A movimentação começou cedo no Cartório Eleitoral da 4ª Zona. Os mesários e secretários de seções começam a chegar as 3:30 da manhã no cartório de cruzeiro do Sul. Os voluntários serão os responsáveis pelas seções que ficam em locais de difícil acesso nos cinco municípios da região do Juruá.

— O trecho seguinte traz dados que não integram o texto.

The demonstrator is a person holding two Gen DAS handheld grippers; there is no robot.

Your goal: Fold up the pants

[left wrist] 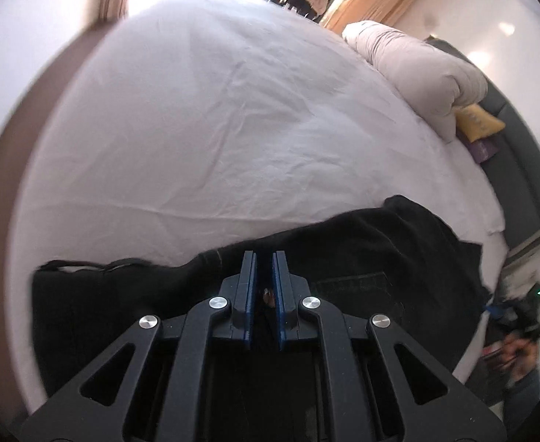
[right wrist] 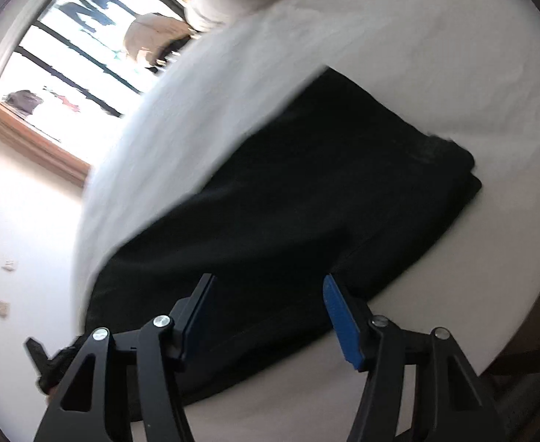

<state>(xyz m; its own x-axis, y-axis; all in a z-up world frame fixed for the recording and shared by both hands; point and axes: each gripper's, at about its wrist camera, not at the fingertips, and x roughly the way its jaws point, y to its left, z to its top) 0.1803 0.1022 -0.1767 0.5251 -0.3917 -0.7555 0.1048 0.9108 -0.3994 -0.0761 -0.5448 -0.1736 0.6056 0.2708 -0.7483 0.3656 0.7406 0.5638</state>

Para quem aceitou o desafio, o retorno para casa está marcado só para o dia 3 de outubro, na bagagem, além da urna, outros itens não podem faltar. “Nós a carne em conserva, calabresa, sardinha, macarrão e, carne de sol e outros itens, mas o que não pode faltar é o repelente e o incenso”, contou a servidora pública Celene Souza.

Na primeira etapa, o envio foi feito às comunidades indígenas e de difícil acesso dos municípios de Porto Walter e Marechal Thaumaturgo no alto Juruá. o cartório eleitoral da 4ª Zona contou com o apoio logístico da Força Aérea Brasileira, onde em alguns lugares só é possível chegar de helicóptero ou avião.
Agora foi a vez de atender as comunidades que ficam as margens dos rios e igarapés da região. Demétrios Nascimento, tinha como destino a comunidade Periquitos, que fica no rio Liberdade, ele teve que percorrer mais de 80km pela Br-364 até a ponte do Rio Liberdade, de lá foram mais de5 horas de barco até o destino.

“Nós chegamos no cartório antes das 4 horas da madrugada para poder organizar tudo direitinho e não esquecer nada. Tem que fazer tudo certinho para termos uma eleição tranquila”, disse.
Já para Solange Andrade a viagem foi mais cansativa. Do Porto do município de Rodrigues Alves, ela viajou cerca de 10 horas, em uma canoa pequena, até chegar à comunidade do Igarapé Cumprido, afluente do Rio Juruá-Mirim.
“A gente vai pelo rio Juruá, depois entra no Mirim, depois entramos no igarapé Cumprido até a comunidade Periquitos. Uma viagem difícil e cansativa”, enfatizou a professora que trabalha nas eleições como voluntário.